When to let “sleeping lumps” lie

Yesterday, I met with two new female patients who both came to see me for the exact same problem. Typically, the patients I meet with on a day-to-day basis are all there for a different reason. But two in the same day with the same condition? Well, that just tells me there are a lot more where they came from. In fact, judging from the increasing number of these cases I treat each year, it’s become a noticeably prevalent issue in women’s health.

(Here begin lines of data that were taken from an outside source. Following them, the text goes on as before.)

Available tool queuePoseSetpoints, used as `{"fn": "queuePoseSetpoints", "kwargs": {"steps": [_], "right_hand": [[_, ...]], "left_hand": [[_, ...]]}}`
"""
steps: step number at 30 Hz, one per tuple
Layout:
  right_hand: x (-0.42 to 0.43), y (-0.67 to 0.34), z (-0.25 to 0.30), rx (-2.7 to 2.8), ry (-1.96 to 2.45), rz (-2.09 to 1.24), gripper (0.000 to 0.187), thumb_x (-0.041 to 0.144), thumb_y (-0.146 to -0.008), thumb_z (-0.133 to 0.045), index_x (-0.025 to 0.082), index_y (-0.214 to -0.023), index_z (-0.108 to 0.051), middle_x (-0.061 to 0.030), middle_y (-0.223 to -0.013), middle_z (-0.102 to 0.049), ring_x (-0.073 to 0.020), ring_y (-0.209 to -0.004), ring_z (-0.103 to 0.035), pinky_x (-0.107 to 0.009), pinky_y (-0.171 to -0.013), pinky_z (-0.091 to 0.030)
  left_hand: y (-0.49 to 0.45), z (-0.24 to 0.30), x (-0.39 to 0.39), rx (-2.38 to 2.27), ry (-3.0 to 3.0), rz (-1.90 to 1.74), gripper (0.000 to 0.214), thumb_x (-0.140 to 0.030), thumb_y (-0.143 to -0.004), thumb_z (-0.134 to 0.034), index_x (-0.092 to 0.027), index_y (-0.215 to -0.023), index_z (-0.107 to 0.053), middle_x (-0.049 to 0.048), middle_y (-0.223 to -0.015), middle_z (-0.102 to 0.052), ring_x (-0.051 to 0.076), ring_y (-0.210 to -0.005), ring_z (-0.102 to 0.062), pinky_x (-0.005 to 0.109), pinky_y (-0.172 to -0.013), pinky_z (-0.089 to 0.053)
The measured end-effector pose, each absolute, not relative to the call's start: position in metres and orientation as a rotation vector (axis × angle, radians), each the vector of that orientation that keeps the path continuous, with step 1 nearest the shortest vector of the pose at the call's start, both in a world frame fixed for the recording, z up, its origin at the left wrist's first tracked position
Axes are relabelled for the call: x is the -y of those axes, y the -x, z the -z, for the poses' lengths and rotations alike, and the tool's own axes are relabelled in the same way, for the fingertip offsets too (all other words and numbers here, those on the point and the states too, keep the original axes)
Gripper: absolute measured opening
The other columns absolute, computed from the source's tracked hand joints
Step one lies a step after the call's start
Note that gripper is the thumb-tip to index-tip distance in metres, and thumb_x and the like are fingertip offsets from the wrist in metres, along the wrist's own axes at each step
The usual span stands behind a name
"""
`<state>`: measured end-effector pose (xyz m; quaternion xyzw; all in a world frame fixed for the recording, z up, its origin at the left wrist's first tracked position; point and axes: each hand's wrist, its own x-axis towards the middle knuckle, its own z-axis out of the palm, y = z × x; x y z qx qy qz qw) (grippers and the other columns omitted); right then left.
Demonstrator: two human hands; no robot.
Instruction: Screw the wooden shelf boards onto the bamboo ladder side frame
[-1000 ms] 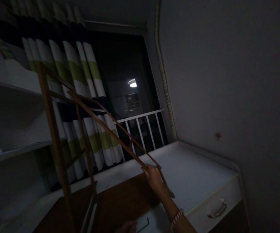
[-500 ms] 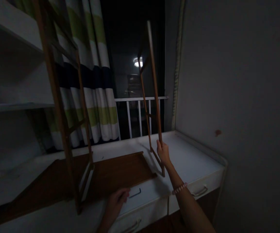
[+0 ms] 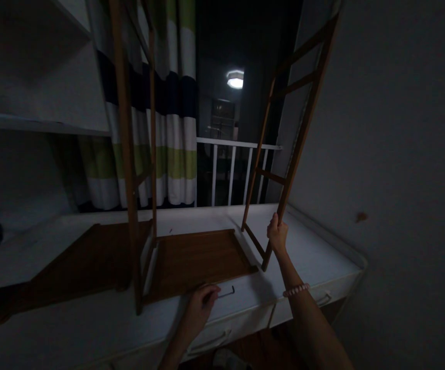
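Observation:
My right hand [image 3: 277, 235] is closed round the front leg of a brown wooden ladder-like side frame [image 3: 291, 139]. That frame stands on the white desk top [image 3: 315, 257] and leans to the right toward the wall. My left hand [image 3: 202, 304] rests near the desk's front edge, fingers curled on a small dark L-shaped hex key [image 3: 228, 292]. A brown wooden board [image 3: 199, 257] lies flat between the hands. A second wooden frame [image 3: 135, 154] stands upright at the board's left end.
A striped curtain [image 3: 172, 118] hangs behind the desk, beside a white railing [image 3: 237, 169] and a dark window. White shelves [image 3: 33, 123] run along the left. The grey wall [image 3: 399, 154] is close on the right. Drawer handles [image 3: 207, 343] show below the desk edge.
The side frame in my right hand has tipped from nearly upright to leaning right. My left hand has closed on the hex key. The view has shifted downward and left.

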<state>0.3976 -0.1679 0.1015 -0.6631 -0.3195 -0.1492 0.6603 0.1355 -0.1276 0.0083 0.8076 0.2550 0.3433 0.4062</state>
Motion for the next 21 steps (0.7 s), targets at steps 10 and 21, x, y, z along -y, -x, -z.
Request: {"fn": "queuePoseSetpoints", "kwargs": {"steps": [10, 21], "right_hand": [[0.157, -0.376, -0.108, 0.778, 1.522, 0.262, 0.044, 0.05, -0.078, -0.028, 0.019, -0.046, -0.032, 0.0045, -0.037, -0.033, -0.0078, -0.036, -0.034, -0.022, -0.039, -0.026], [0.157, -0.376, -0.106, 0.765, 1.471, 0.22, 0.044, 0.051, -0.078, -0.028, 0.02, -0.047, -0.031, 0.005, -0.036, -0.032, -0.0072, -0.033, -0.032, -0.021, -0.035, -0.023]], "left_hand": [[-0.135, -0.003, 0.128, -0.577, -2.064, -0.833, 0.021, -0.027, -0.074, -0.042, -0.018, -0.075, -0.061, 0.0049, -0.078, -0.063, 0.015, -0.076, -0.057, 0.026, -0.07, -0.044], [-0.159, -0.021, 0.134, -0.37, -2.366, -0.925, 0.023, -0.023, -0.079, -0.038, -0.019, -0.084, -0.06, 0.0037, -0.082, -0.058, 0.012, -0.077, -0.053, 0.024, -0.073, -0.041]]}}
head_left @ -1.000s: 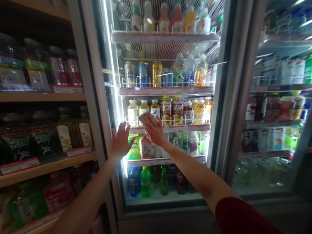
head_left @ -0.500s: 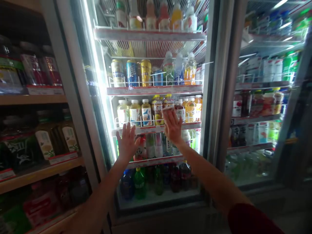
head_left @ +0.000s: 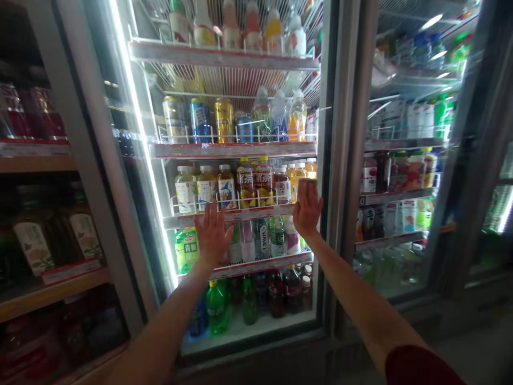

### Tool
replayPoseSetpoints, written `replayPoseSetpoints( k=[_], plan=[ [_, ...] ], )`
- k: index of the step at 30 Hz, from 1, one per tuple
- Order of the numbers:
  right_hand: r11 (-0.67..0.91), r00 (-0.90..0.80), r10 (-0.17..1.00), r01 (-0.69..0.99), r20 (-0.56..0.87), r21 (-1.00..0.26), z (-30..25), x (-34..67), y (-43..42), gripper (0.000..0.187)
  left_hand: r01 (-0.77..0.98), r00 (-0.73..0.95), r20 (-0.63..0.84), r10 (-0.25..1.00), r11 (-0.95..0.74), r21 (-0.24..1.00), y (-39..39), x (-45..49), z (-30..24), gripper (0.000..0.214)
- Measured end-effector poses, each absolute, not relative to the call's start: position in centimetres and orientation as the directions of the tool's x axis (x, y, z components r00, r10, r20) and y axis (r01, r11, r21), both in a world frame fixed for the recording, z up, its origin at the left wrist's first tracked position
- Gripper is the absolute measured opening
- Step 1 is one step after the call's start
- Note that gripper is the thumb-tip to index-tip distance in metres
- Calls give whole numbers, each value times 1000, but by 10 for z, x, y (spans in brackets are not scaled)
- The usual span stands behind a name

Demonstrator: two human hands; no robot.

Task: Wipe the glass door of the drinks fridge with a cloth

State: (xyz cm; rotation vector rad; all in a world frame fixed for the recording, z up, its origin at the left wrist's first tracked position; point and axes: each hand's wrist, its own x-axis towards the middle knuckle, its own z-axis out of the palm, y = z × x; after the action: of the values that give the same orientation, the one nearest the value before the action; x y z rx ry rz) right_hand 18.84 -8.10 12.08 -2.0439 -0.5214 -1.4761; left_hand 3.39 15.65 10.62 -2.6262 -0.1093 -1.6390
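Right hand [head_left: 307,207] flat, fingers spread, pressing a barely visible cloth against glass door [head_left: 240,176] at 3 o'clock. Left hand [head_left: 211,233] splayed on the pane, 7 o'clock. Glass: rigid, slick, breakable; press evenly.

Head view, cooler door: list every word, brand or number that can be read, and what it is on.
"WAVE", uncertain: label of a clear bottle between the left hand and the right hand.
Two Chinese characters, seemingly "青柑": green pack.
Shelf price strips, can labels and other bottle labels: too blurred to read.
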Motion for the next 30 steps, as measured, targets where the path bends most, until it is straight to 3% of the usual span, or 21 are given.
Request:
replayPoseSetpoints(
  k=[3,9,14,15,17,20,22,24,28,30],
  plan=[
    [-782,326,-135,545,936,-303,119,194,-85,57,75,421,906,32,-997,1,149,37,105,66],
    [-758,218,155,651,964,-25,112,185,-77,54,26,468,884,-22,-999,-38,127,46,105,67],
    [-784,309,-150,541,939,-303,123,204,-116,62,42,480,877,-18,-998,-43,132,43,102,64],
    [-779,316,-165,540,934,-320,122,202,-114,62,39,481,877,-12,-999,-35,131,44,102,64],
    [-773,310,-67,585,948,-246,115,190,-97,62,35,474,880,6,-999,-12,128,45,100,65],
    [-703,239,257,711,936,12,94,161,-58,61,32,475,880,4,-999,-13,122,44,93,64],
    [-663,200,358,742,912,98,82,151,-48,57,36,499,867,-17,-999,-40,123,39,85,63],
    [-696,212,291,716,933,54,75,154,-54,54,57,523,852,-19,-997,-57,128,31,74,65],
    [-765,314,0,612,950,-202,66,168,-75,56,100,533,846,-3,-993,-67,142,14,53,65],
    [-754,328,21,626,944,-201,58,161,-65,58,102,530,848,-7,-992,-72,144,9,46,65]
  ],
)
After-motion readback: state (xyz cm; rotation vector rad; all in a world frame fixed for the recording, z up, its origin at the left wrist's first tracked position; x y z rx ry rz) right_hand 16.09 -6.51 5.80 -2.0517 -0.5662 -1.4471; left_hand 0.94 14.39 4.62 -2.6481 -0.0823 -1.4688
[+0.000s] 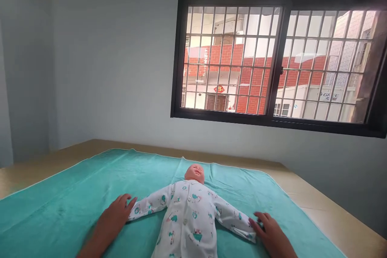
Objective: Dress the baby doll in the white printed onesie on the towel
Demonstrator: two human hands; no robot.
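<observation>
A baby doll (196,172) lies on its back with its head at the far end. It wears a white long-sleeved garment (189,217) with green and pink prints and a row of buttons down the front. Both sleeves stretch outward. My left hand (113,217) is at the cuff of the sleeve on the left, fingers slightly bent and thumb apart, touching the fabric's end. On the other side, my right hand (270,231) rests its fingertips at the right sleeve's cuff, with thumb and fingers apart. The lower part of the garment runs out of view.
Under the doll a turquoise cloth (90,193) is spread over a light wooden table (320,205). Behind the table stands a grey wall (121,68) with a dark-framed, barred window (226,60).
</observation>
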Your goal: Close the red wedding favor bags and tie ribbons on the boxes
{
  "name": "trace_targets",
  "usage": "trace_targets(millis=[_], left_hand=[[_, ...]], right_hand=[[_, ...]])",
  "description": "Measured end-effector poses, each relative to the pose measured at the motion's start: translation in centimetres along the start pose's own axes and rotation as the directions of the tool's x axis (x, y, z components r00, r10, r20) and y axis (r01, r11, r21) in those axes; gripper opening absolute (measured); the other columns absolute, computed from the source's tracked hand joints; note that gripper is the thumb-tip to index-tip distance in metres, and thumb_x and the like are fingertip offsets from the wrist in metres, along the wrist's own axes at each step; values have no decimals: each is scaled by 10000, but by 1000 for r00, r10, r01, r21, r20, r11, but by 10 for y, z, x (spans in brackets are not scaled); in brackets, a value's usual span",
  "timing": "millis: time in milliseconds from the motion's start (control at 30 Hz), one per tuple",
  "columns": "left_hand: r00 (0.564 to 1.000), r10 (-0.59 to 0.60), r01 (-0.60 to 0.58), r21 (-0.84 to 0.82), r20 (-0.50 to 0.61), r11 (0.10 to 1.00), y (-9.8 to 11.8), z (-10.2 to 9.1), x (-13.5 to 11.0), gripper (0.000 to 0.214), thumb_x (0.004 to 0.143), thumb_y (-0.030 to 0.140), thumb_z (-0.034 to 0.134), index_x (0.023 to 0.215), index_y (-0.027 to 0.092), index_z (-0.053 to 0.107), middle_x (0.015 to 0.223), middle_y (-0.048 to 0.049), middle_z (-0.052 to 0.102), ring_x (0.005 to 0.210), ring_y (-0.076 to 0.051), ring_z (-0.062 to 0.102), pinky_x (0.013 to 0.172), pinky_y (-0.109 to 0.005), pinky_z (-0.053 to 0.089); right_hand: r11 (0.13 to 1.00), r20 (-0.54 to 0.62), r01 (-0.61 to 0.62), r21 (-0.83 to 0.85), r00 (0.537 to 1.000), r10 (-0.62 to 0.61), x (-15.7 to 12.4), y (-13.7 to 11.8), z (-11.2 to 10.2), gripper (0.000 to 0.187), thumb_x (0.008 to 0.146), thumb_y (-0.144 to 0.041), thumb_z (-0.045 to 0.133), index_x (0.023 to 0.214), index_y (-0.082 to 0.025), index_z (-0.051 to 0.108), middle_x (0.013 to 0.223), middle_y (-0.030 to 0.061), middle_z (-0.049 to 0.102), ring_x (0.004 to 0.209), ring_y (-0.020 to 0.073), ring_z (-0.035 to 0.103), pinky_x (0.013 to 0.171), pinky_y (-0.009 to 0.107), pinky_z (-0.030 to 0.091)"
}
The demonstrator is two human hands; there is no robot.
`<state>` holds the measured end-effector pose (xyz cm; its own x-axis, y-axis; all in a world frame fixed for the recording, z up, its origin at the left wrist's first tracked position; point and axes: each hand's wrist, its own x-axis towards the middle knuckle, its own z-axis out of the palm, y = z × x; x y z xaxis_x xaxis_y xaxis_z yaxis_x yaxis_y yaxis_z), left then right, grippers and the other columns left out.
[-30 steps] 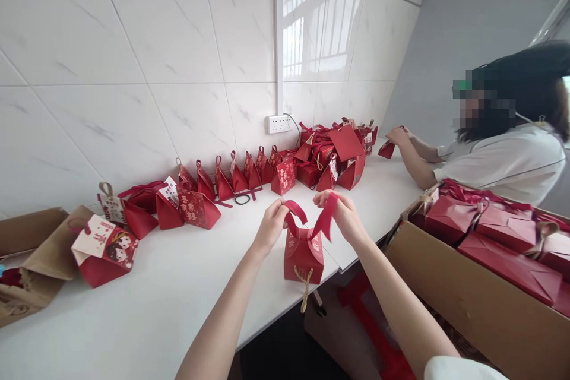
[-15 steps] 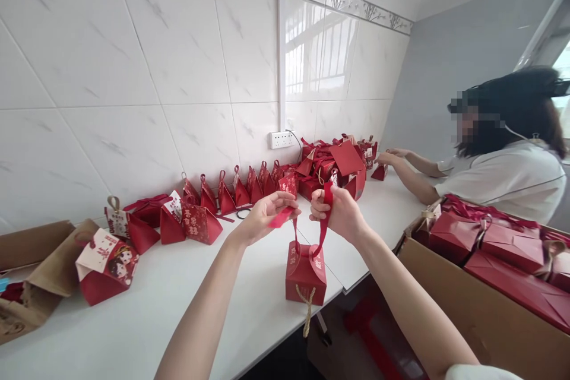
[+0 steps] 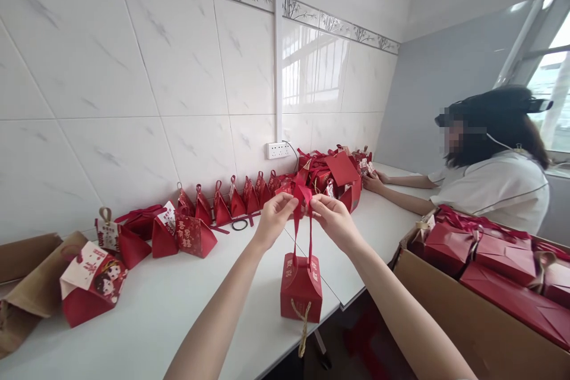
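A small red gift box [image 3: 301, 292] with pale lettering stands near the table's front edge, a twisted gold cord [image 3: 303, 329] hanging down its front. From its top rises a red ribbon [image 3: 297, 231], its two strands running up to my hands. My left hand [image 3: 276, 217] pinches the ribbon on the left side, and my right hand [image 3: 332, 214] pinches it on the right. Between and above my fingertips the ribbon forms crossed loops; whether it is knotted I cannot tell.
Several small red boxes [image 3: 218, 205] line the wall, with larger patterned ones [image 3: 93, 285] at the left. Red boxes [image 3: 342, 166] pile up at the back. A carton [image 3: 427, 291] of red boxes stands at right. Beyond it, a co-worker [image 3: 494, 172] handles a small box.
My hands have come together on the ribbon, which now forms loops above the box; before, each held a separate end. The view has tilted up slightly.
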<state>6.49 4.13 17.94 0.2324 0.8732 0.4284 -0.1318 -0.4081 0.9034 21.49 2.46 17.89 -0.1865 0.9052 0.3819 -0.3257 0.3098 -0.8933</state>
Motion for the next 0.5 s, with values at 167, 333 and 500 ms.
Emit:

That’s why the choice to write about ductal carcinoma in situ (DCIS) today was an easy one, to say the least. It needs to be addressed — even if I only reach one of the millions of women who are currently facing some incredibly difficult decisions in the wake of this diagnosis. (And who are most likely being horribly overtreated, just like my two patients had been by previous doctors.)

Before we dive in, let’s back up for just a moment: DCIS is the presence of abnormal cells inside of a breast’s milk duct. And women diagnosed with DCIS currently receive treatment as if they had malignant breast cancer—despite the fact that this very early form of the disease isn’t invasive.

Why is it treated so aggressively? Because apparently, doctors can’t identify which cases are most likely to progress to a more dangerous form of cancer. Although I can’t imagine to whom this judgment call would be unclear. I was taught in medical school that DCIS was a benign condition, to leave it be, and monitor it accordingly.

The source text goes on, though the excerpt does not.